Eins ums andere Mal verzögert sich der Beginn der Verteidiger-Plädoyers. Schuld daran sind die Verteidiger selbst. Einige Angeklagte verzögern den Prozess seit Wochen durch Beweisanträge, die sie ein Jahr nach Ende der Beweisaufnahme (und damit viel zu spät) stellen und durch Befangenheitsanträge.
Geduldsprobe
Im NSU-Prozess ist zur Zeit Geduld gefragt. Das Verfahren befindet sich wieder einmal in einer Phase, in der eine zähe Kraftprobe zwischen dem Gericht und einzelnen Angeklagten ausgefochten wird. Der 6. Staatsschutzsenat lehnte zuletzt Beweisanträge des mutmaßlichen NSU-Waffenlieferanten Ralf Wohlleben ab. Er wolle das Verfahren verschleppen, so der Vorwurf.
Daraufhin stellte der Ex-NPD-Funktionär Wohlleben einen Befangenheitsantrag gegen den gesamten Senat. Außerhalb der Hauptverhandlung folgten offenbar noch zwei weitere Ablehnungsgesuche. Zwei Prozesstage mussten deshalb abgesagt werden.
Befangenheitsanträge blockieren NSU-Prozess
"Befangenheitsanträge kann ein Angeklagter, eine Angeklagte bis zu ihrem letzten Wort stellen, danach ist das Stellen von einem Befangenheitsantrag von Gesetzes wegen nicht mehr zulässig." Gerichtssprecher Florian Gliwitzky
Schon mehrmals hatten Befangenheitsanträge den NSU-Prozess über Wochen blockiert. So hatte der Angeklagte André E. im vergangenen Herbst rund zwanzig Befangenheitsanträge in Folge gestellt. Der Anlass: die Bundesanwaltschaft hatte überraschend zwölf Jahre Haft für den mutmaßlichen NSU-Unterstützer gefordert, woraufhin der Strafsenat den bekennenden Neonazi noch im Gerichtssaal in U-Haft nahm.
André E. scheiterte zwar mit all seinen Befangenheitsanträgen. Doch die Nebenkläger, also die Opfer und ihre Anwälte, konnten erst nach langer Verzögerung mit ihren Plädoyers beginnen. Sie fordern auch jetzt, dass das Gericht schneller über Befangenheitsanträge entscheidet. Doch das Gesetz sehe ein klares Procedere vor, erklärt Gerichtssprecher Florian Gliwitzky. Die abgelehnten Richter müssen dienstliche Stellungnahmen abgeben, dann erhalten die Verfahrensbeteiligten rechtliches Gehör. Erst dann wird entschieden.

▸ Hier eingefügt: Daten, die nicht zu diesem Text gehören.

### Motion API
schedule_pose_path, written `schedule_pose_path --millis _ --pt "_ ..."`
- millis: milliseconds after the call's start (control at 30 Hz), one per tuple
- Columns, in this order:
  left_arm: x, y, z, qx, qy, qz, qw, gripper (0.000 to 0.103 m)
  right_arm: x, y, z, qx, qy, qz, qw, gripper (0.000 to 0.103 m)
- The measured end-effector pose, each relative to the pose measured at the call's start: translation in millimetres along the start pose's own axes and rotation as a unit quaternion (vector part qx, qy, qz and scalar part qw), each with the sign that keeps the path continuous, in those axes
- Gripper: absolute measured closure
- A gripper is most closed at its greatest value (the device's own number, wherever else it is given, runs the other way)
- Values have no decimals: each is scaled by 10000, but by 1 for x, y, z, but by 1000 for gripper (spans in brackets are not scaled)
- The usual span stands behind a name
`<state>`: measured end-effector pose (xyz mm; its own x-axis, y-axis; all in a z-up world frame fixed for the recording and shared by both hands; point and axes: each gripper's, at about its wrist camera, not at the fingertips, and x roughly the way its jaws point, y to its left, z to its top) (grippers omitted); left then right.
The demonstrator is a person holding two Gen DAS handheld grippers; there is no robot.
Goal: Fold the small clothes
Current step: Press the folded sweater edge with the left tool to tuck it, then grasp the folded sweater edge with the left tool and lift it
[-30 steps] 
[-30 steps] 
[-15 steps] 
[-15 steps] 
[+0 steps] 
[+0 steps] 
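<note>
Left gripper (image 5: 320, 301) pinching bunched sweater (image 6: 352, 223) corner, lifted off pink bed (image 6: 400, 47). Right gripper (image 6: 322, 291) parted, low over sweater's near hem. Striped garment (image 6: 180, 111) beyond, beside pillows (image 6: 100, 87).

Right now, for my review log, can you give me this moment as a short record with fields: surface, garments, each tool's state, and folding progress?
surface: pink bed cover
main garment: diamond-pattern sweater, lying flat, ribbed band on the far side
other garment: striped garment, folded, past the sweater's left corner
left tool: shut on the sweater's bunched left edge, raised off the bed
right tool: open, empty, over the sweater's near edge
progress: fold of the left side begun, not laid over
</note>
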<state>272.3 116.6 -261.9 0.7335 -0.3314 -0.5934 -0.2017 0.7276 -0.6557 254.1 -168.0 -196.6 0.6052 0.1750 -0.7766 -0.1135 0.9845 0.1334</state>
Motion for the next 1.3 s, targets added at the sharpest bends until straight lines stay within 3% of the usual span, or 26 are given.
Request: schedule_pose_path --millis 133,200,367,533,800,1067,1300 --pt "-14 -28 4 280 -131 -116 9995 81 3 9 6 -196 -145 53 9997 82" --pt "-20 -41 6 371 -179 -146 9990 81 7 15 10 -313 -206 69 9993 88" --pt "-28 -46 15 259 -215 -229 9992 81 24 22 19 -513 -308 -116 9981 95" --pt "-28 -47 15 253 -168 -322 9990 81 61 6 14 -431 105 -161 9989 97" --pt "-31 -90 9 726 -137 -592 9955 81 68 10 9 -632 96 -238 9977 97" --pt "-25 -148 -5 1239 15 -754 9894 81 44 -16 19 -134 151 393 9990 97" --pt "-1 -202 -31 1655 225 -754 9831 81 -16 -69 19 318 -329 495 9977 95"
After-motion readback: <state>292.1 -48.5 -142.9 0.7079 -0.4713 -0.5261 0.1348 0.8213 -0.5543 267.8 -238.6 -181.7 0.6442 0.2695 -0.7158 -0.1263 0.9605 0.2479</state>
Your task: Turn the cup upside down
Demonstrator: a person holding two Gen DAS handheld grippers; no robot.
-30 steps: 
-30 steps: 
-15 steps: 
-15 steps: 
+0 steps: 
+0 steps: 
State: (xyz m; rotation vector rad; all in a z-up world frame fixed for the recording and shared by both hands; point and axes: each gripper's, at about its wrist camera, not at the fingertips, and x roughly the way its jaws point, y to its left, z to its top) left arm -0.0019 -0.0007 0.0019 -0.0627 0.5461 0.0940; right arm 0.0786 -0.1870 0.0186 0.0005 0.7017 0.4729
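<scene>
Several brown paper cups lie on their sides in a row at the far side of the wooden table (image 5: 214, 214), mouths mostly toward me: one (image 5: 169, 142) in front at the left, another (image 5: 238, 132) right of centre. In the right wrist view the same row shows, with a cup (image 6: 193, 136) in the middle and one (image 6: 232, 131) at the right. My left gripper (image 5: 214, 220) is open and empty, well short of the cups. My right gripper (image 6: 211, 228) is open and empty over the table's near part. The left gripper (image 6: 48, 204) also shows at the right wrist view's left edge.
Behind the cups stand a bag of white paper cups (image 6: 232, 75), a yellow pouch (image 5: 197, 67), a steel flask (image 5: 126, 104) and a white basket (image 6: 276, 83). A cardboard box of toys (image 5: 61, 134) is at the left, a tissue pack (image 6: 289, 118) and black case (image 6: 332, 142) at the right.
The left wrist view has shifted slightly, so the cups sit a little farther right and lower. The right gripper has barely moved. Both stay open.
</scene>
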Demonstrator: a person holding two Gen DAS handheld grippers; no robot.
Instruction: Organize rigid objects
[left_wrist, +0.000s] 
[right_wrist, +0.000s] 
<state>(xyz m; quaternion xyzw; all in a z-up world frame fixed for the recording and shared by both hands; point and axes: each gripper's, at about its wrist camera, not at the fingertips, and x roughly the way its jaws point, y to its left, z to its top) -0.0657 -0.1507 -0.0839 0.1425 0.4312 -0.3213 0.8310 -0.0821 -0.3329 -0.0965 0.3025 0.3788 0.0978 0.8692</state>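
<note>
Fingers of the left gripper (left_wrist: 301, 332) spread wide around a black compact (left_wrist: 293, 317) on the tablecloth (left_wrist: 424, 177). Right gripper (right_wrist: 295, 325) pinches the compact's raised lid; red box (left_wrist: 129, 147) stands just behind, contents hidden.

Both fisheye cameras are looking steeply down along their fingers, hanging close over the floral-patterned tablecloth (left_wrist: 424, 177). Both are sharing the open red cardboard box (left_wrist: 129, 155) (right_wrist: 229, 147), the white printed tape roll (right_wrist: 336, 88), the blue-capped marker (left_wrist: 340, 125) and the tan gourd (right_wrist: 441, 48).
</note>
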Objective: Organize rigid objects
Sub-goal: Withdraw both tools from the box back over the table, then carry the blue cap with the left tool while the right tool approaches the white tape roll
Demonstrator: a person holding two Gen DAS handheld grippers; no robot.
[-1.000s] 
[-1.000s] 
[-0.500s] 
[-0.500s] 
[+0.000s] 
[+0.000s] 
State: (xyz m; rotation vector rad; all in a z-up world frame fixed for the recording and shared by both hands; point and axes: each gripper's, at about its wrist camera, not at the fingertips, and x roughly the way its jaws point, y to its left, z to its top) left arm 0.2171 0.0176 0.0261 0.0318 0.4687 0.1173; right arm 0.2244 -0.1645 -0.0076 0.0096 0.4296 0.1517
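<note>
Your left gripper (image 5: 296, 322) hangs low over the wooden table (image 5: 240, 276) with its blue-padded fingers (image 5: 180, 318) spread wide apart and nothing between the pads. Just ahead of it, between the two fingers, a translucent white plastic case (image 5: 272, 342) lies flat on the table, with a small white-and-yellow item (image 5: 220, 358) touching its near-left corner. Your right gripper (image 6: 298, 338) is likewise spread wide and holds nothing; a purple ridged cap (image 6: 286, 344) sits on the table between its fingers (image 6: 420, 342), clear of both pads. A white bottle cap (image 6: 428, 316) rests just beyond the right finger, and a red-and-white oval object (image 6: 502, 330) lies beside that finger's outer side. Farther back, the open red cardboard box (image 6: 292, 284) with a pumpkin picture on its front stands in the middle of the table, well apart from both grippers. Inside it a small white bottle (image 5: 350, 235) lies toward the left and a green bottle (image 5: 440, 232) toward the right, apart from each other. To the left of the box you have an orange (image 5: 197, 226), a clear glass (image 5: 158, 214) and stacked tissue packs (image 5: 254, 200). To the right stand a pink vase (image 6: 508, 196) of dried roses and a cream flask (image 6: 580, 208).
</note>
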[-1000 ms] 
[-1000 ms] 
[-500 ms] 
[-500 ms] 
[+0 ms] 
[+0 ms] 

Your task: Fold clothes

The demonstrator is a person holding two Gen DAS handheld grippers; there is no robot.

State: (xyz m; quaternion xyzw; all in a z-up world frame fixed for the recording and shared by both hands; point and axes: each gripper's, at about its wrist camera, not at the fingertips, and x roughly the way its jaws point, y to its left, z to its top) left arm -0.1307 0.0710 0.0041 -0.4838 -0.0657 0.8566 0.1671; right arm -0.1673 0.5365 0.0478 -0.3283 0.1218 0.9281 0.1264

"Dieses Procedere nimmt Zeit in Anspruch und wieviel Zeit erforderlich ist, hängt sehr stark von der Begründungstiefe des Befangenheitsantrags ab, wie ausführlich Befangenheitsgründe vorgebracht werden, und dementsprechend auch hängt es von dem Umfang der dienstlichen Stellungnahmen ab. Das heißt, es kann im Einzelnen ein Befangenheitsantrag auch sehr schnell verbeschieden werden, es kann aber auch Situationen geben, dass das Procedere eine etwas längere Frist erfordert - bis dann schließlich die Entscheidung getroffen werden kann." Gerichtssprecher Florian Gliwitzky
Hoffnung auf Beginn der Plädoyers
Die Verteidiger von Beate Zschäpe hoffen nun, dass sie trotz aller Befangenheitsanträge heute mit ihren Plädoyers beginnen können. Das bestätigte Zschäpes Anwalt Hermann Borchert dem Bayersichen Rundfunk. Borchert und sein Kollege Matthias Grasel sollen als Erste plädieren. Doch ob es heute wirklich dazu kommt, ist fraglich.
Denn der Angeklagte André E. will kurz vor Schluss einen zusätzlichen Pflichtverteidiger. Er beantragte, dass ihm der Düsseldorfer Anwalt Björn Clemens beigeordnet wird. Nebenkläger werten das als klares politisches Statement des Angeklagten André E., dessen bisherige Verteidiger - anders als der ehemalige Republikaner-Vorstand Clemens - nicht als Szeneanwälte gelten. Nebenkläger befürchten nun, dass der Prozess, der eigentlich kurz vor der Urteilsverkündung steht, sich weiter verzögert.